# WHAT IS NEEDED
Down to the last line below, give the listing again exactly.
= Beginning of Section =
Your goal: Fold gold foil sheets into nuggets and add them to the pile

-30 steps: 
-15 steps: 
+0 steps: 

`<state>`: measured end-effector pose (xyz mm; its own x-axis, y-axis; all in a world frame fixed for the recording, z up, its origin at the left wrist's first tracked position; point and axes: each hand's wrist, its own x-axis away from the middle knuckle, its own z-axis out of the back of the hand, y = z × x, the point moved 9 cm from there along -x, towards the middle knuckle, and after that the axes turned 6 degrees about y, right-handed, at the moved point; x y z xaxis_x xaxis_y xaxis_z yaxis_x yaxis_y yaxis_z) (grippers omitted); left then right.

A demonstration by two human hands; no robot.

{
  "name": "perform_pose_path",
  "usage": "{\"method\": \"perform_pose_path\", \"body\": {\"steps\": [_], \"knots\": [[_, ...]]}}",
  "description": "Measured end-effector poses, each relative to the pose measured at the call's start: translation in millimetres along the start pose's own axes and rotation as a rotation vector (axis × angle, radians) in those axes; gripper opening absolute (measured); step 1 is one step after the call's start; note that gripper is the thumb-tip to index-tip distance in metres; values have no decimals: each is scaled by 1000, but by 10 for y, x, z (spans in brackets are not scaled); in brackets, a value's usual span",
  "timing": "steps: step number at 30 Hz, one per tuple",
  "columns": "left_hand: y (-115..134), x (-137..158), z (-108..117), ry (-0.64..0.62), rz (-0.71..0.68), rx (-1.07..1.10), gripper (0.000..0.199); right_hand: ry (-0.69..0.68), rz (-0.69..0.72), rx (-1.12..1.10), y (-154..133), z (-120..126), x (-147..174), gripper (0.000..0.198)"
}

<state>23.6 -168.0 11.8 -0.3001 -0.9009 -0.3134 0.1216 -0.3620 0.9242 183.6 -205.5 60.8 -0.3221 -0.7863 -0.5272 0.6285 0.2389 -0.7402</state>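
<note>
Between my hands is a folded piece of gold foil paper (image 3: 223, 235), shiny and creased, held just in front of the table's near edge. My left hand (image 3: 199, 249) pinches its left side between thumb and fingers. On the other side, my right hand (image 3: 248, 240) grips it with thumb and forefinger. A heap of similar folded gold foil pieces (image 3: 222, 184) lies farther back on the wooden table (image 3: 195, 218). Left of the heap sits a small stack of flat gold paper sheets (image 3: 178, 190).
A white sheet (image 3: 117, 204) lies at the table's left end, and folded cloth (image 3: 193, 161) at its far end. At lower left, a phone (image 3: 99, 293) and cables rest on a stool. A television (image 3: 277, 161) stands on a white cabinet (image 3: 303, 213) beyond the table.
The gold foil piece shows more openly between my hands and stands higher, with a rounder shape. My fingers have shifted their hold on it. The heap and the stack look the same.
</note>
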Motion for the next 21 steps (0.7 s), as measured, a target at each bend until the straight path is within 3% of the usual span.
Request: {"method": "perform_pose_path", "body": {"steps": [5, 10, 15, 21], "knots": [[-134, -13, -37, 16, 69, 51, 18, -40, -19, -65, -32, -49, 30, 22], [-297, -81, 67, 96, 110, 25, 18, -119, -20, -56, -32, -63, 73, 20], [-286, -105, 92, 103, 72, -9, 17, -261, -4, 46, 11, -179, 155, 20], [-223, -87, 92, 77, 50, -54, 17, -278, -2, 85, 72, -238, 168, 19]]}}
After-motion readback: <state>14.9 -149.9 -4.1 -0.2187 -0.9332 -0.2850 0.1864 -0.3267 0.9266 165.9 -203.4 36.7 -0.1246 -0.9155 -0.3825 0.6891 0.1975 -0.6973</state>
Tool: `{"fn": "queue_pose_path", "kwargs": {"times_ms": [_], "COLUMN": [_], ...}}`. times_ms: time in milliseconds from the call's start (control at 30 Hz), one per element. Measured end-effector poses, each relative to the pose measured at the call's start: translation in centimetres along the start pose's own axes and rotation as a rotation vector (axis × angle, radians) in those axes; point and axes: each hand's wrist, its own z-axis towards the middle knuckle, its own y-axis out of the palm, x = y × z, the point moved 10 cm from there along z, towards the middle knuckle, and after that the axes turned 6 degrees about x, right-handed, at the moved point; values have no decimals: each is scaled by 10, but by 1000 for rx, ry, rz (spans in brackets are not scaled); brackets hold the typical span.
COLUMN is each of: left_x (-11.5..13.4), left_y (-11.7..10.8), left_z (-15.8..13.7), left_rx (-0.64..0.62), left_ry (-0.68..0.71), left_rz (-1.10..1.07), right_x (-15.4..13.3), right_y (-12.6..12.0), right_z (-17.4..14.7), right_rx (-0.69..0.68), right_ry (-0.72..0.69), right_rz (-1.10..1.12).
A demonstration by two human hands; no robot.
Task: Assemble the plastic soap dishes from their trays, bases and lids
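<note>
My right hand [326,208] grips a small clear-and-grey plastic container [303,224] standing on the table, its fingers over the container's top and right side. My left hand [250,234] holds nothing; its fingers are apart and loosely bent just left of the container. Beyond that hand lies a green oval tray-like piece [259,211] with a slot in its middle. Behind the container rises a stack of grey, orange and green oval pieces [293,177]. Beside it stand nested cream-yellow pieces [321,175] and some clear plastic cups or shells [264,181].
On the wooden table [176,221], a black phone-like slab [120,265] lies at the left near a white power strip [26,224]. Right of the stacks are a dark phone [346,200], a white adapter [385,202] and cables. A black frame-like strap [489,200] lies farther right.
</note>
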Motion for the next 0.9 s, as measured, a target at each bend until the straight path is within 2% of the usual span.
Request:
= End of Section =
# TASK OUTPUT
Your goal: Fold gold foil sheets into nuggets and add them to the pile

-30 steps: 
-15 steps: 
+0 steps: 

`<state>`: measured end-effector pose (xyz mm; its own x-axis, y-axis; all in a world frame fixed for the recording, z up, its origin at the left wrist's first tracked position; point and axes: each hand's wrist, its own x-axis away from the middle knuckle, its own z-axis out of the back of the hand, y = z × x, the point moved 9 cm from there along -x, towards the middle knuckle, and after that the axes turned 6 degrees about y, right-handed, at the moved point; x y z xaxis_x xaxis_y xaxis_z yaxis_x yaxis_y yaxis_z) (grippers omitted); left then right.

A demonstration by two human hands; no robot.

{
  "name": "perform_pose_path",
  "usage": "{\"method\": \"perform_pose_path\", \"body\": {\"steps\": [_], \"knots\": [[_, ...]]}}",
  "description": "Measured end-effector poses, each relative to the pose measured at the call's start: translation in millimetres along the start pose's own axes and rotation as a rotation vector (axis × angle, radians) in those axes; gripper opening absolute (measured); step 1 is one step after the call's start; note that gripper is the thumb-tip to index-tip distance in metres; values have no decimals: each is scaled by 1000, but by 10 for y, x, z (spans in brackets are not scaled); in brackets, a value's usual span",
  "timing": "steps: step number at 30 Hz, one per tuple",
  "columns": "left_hand: y (-115..134), x (-137..158), z (-108..117), ry (-0.64..0.62), rz (-0.71..0.68), rx (-1.07..1.10), gripper (0.000..0.199); right_hand: ry (-0.69..0.68), rz (-0.69..0.72), rx (-1.12..1.10), y (-154..133), z (-120..126), x (-147..174), gripper (0.000..0.198)"
}

<state>23.6 -168.0 11.8 -0.3001 -0.9009 -0.3134 0.1216 -0.3620 0.9242 183.6 -205.5 60.8 -0.3221 -0.7863 -0.5272 0.6285 0.2389 -0.7402</state>
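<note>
Between my hands is a folded piece of gold foil paper (image 3: 223, 235), shiny and creased, held just in front of the table's near edge. My left hand (image 3: 199, 249) pinches its left side between thumb and fingers. On the other side, my right hand (image 3: 248, 240) grips it with thumb and forefinger. A heap of similar folded gold foil pieces (image 3: 222, 184) lies farther back on the wooden table (image 3: 195, 218). Left of the heap sits a small stack of flat gold paper sheets (image 3: 178, 190).
A white sheet (image 3: 117, 204) lies at the table's left end, and folded cloth (image 3: 193, 161) at its far end. At lower left, a phone (image 3: 99, 293) and cables rest on a stool. A television (image 3: 277, 161) stands on a white cabinet (image 3: 303, 213) beyond the table.
The gold foil piece shows more openly between my hands and stands higher, with a rounder shape. My fingers have shifted their hold on it. The heap and the stack look the same.
</note>
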Motion for the next 21 steps (0.7 s), as measured, a target at each bend until the straight path is within 3% of the usual span.
Request: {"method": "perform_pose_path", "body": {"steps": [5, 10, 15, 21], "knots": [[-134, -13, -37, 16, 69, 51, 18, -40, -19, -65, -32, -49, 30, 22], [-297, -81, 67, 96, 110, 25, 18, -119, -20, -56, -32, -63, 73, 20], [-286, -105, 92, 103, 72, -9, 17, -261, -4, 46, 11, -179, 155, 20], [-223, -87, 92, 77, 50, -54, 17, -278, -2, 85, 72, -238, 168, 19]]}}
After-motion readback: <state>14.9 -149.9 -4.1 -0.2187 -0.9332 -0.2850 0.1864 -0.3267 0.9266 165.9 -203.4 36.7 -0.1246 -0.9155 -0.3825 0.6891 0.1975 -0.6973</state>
Tool: `{"fn": "queue_pose_path", "kwargs": {"times_ms": [_], "COLUMN": [_], ...}}`. times_ms: time in milliseconds from the call's start (control at 30 Hz), one per element. Measured end-effector poses, each relative to the pose measured at the call's start: translation in centimetres along the start pose's own axes and rotation as a rotation vector (axis × angle, radians) in those axes; point and axes: each hand's wrist, its own z-axis towards the middle knuckle, its own y-axis out of the palm, x = y × z, the point moved 10 cm from there along z, towards the middle knuckle, and after that the axes turned 6 degrees about x, right-handed, at the moved point; values have no decimals: each is scaled by 10, but by 1000 for rx, ry, rz (spans in brackets are not scaled); brackets hold the typical span.
COLUMN is each of: left_x (-11.5..13.4), left_y (-11.7..10.8), left_z (-15.8..13.7), left_rx (-0.64..0.62), left_ry (-0.68..0.71), left_rz (-1.10..1.07), right_x (-15.4..13.3), right_y (-12.6..12.0), right_z (-17.4..14.7), right_rx (-0.69..0.68), right_ry (-0.72..0.69), right_rz (-1.10..1.12).
A demonstration by two human hands; no robot.
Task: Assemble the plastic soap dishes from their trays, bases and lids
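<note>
My right hand [326,208] grips a small clear-and-grey plastic container [303,224] standing on the table, its fingers over the container's top and right side. My left hand [250,234] holds nothing; its fingers are apart and loosely bent just left of the container. Beyond that hand lies a green oval tray-like piece [259,211] with a slot in its middle. Behind the container rises a stack of grey, orange and green oval pieces [293,177]. Beside it stand nested cream-yellow pieces [321,175] and some clear plastic cups or shells [264,181].
On the wooden table [176,221], a black phone-like slab [120,265] lies at the left near a white power strip [26,224]. Right of the stacks are a dark phone [346,200], a white adapter [385,202] and cables. A black frame-like strap [489,200] lies farther right.
</note>
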Motion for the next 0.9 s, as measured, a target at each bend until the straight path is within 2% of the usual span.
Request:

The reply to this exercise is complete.